▸ TASK STATEMENT
From the data below, please reproduce exactly everything from the line that contains "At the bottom" down to the line that contains "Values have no", with both ends included.

* * * * * * * * *

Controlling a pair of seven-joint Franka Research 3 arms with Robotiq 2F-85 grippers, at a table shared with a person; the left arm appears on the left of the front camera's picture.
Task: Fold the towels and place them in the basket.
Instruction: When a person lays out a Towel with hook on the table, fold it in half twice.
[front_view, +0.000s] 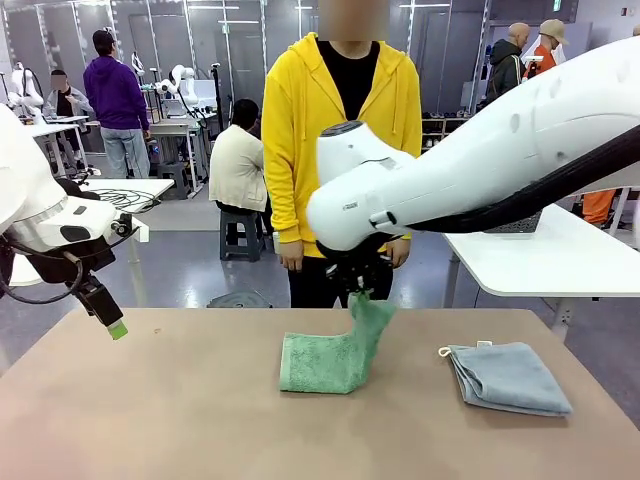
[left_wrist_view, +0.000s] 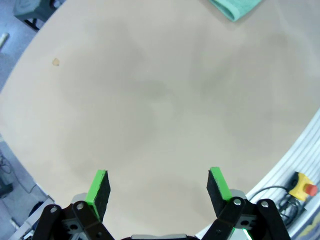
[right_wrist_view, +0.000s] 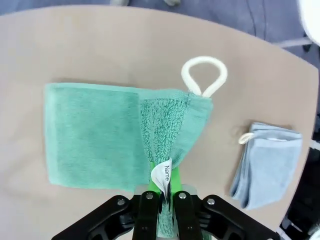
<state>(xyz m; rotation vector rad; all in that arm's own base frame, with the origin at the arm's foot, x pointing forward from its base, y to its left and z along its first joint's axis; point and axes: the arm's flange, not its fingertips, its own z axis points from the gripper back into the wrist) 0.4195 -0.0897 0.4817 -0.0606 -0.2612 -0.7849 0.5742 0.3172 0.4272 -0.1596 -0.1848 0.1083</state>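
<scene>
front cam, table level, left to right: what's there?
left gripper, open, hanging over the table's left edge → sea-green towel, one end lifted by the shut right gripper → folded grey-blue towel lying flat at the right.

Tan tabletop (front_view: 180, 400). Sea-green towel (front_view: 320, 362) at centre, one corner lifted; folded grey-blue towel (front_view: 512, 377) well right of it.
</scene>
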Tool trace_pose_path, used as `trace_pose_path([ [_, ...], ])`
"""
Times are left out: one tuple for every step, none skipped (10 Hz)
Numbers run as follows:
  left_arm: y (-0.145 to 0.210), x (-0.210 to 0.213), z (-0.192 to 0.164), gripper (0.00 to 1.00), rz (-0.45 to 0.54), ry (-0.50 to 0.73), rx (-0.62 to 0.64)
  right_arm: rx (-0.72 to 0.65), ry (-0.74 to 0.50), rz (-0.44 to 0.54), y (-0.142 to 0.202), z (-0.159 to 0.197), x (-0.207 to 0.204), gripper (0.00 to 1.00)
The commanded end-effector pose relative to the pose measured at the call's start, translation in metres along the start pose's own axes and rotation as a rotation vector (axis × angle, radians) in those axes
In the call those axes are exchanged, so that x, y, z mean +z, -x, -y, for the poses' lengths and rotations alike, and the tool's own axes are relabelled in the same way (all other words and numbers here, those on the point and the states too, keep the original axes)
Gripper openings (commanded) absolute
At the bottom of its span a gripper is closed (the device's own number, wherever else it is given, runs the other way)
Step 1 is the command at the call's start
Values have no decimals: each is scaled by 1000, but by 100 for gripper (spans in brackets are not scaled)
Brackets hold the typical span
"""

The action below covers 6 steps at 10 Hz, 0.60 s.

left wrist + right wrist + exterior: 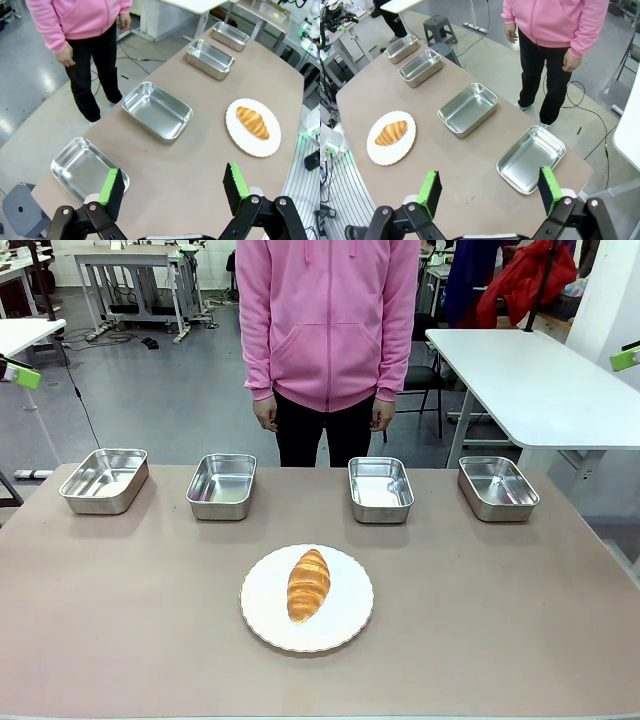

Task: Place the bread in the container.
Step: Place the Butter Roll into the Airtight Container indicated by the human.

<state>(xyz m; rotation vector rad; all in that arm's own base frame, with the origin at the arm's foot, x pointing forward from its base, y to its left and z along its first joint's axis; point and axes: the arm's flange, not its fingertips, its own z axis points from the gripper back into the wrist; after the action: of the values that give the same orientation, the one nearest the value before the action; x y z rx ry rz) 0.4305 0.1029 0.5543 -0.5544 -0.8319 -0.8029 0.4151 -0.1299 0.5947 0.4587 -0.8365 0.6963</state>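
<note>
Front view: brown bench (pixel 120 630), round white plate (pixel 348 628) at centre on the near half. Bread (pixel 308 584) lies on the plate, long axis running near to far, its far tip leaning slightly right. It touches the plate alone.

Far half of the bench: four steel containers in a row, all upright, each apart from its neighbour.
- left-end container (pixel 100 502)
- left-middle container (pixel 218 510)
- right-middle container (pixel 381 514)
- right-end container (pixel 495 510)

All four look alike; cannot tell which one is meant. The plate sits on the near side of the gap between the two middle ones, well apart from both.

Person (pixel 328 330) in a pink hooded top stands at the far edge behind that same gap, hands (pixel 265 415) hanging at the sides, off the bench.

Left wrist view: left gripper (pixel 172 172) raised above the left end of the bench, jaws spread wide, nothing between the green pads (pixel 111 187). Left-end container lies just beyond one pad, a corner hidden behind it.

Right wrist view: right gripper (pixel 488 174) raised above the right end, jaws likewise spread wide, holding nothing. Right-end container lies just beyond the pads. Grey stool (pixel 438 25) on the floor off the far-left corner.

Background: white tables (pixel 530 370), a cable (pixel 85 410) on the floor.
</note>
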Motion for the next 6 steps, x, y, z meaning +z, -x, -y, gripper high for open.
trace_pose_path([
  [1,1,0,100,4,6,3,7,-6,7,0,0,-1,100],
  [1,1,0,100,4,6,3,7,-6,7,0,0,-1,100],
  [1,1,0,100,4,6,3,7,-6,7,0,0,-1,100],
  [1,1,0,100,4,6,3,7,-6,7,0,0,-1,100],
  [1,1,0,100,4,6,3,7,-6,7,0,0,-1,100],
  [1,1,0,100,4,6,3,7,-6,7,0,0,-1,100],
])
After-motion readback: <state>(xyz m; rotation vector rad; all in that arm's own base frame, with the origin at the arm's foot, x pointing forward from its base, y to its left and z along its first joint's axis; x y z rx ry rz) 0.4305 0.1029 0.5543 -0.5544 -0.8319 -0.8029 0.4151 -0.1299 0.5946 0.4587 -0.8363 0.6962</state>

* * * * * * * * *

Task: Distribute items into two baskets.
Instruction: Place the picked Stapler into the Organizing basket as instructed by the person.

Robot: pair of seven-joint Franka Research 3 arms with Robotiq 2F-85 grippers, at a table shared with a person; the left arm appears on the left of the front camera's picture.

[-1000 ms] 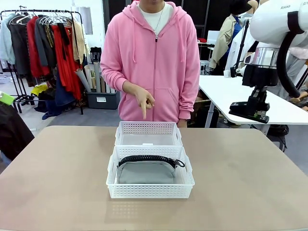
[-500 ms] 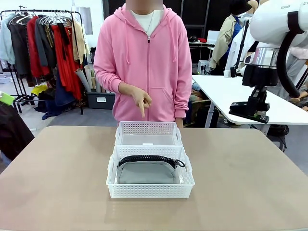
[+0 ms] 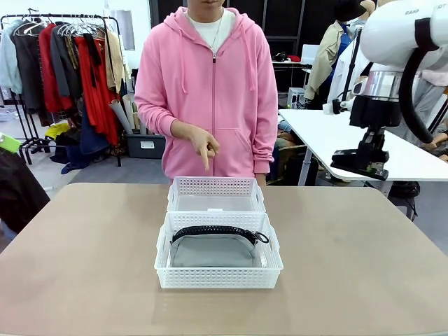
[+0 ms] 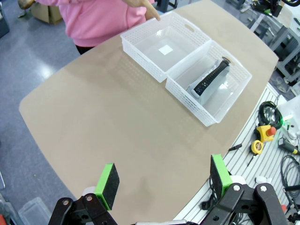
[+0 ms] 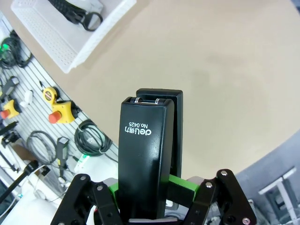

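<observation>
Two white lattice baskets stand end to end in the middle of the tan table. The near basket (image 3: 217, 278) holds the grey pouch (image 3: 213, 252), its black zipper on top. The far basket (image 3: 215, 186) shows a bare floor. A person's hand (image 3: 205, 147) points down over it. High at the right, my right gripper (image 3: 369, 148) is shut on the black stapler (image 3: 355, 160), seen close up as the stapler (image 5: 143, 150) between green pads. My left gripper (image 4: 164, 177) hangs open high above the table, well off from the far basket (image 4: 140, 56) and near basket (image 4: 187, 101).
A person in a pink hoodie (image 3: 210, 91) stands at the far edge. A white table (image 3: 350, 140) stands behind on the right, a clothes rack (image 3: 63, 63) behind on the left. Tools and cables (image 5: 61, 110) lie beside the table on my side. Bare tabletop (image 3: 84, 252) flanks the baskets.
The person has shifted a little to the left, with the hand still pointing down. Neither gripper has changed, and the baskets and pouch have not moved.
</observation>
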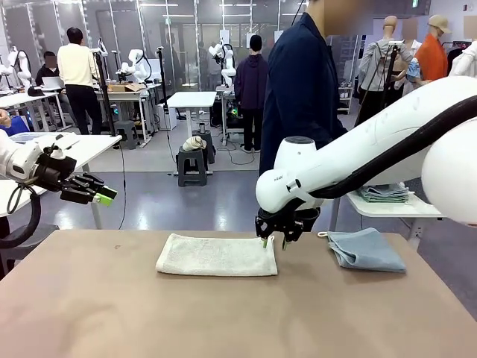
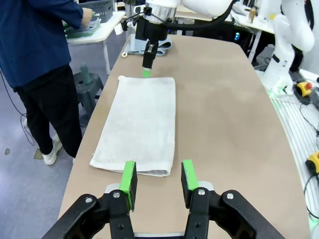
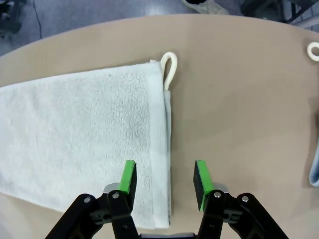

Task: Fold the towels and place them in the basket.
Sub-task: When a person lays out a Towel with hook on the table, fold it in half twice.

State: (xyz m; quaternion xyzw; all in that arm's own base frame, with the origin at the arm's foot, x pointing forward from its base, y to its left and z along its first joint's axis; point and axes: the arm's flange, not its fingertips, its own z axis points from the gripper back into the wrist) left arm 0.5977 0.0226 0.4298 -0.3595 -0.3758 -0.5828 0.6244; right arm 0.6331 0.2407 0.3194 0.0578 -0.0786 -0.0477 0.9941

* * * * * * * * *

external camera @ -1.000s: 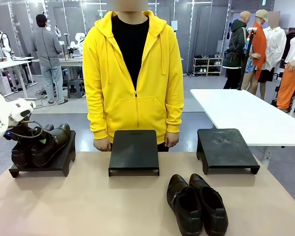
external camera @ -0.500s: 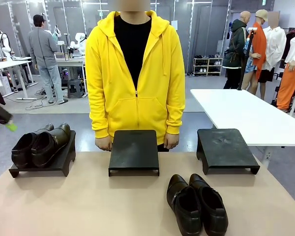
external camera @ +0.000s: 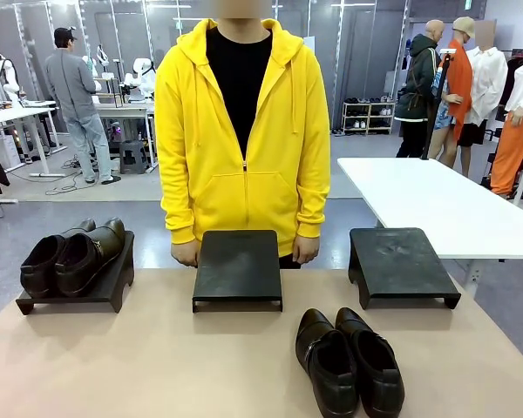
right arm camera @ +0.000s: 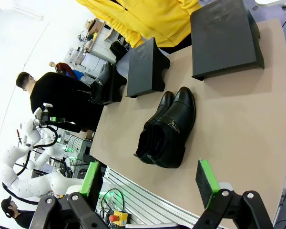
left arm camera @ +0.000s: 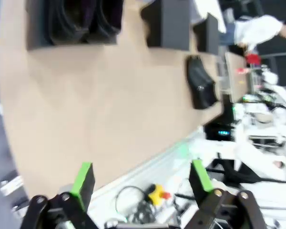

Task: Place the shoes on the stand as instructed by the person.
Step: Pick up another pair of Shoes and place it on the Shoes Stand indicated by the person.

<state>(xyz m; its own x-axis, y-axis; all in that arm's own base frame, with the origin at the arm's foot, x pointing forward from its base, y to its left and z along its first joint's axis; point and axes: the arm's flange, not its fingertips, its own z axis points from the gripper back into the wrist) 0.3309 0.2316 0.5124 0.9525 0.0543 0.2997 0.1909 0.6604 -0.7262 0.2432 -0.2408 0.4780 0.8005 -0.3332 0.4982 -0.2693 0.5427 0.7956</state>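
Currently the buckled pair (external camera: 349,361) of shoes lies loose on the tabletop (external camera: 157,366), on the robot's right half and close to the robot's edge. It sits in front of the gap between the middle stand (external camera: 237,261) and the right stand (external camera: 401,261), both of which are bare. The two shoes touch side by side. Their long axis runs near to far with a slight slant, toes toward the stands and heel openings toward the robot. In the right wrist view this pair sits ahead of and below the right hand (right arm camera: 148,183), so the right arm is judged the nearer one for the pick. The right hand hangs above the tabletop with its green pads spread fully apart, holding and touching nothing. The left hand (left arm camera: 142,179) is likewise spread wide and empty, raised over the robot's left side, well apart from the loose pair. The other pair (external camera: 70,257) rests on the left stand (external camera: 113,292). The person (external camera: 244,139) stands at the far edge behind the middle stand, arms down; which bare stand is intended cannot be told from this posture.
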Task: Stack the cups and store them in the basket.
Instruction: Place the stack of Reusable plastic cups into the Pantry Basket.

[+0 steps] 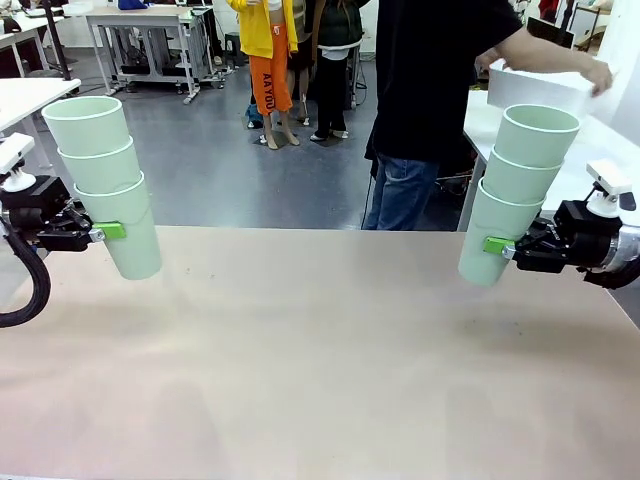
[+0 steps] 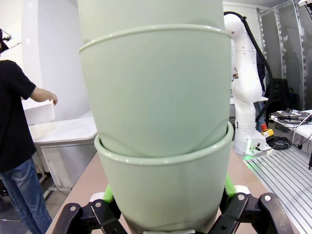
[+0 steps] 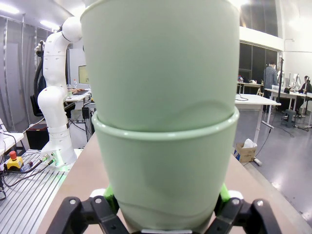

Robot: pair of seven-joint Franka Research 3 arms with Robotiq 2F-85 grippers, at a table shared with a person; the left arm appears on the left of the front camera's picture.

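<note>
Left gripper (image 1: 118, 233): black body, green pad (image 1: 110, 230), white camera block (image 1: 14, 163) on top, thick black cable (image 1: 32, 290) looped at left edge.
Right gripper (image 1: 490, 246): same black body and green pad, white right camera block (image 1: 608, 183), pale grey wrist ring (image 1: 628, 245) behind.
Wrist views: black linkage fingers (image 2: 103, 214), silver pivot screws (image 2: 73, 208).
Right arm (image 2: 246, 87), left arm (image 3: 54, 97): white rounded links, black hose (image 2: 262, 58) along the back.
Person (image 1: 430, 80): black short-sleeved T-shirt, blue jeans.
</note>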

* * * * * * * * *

▸ ANSWER BELOW
At the bottom of its span a gripper is closed (the device's own number, wherever else it is given, runs the other way)
Step 1 is the command at the call's start
Values have no decimals: each is scaled by 1000, but by 100 for gripper (spans in brackets are not scaled)

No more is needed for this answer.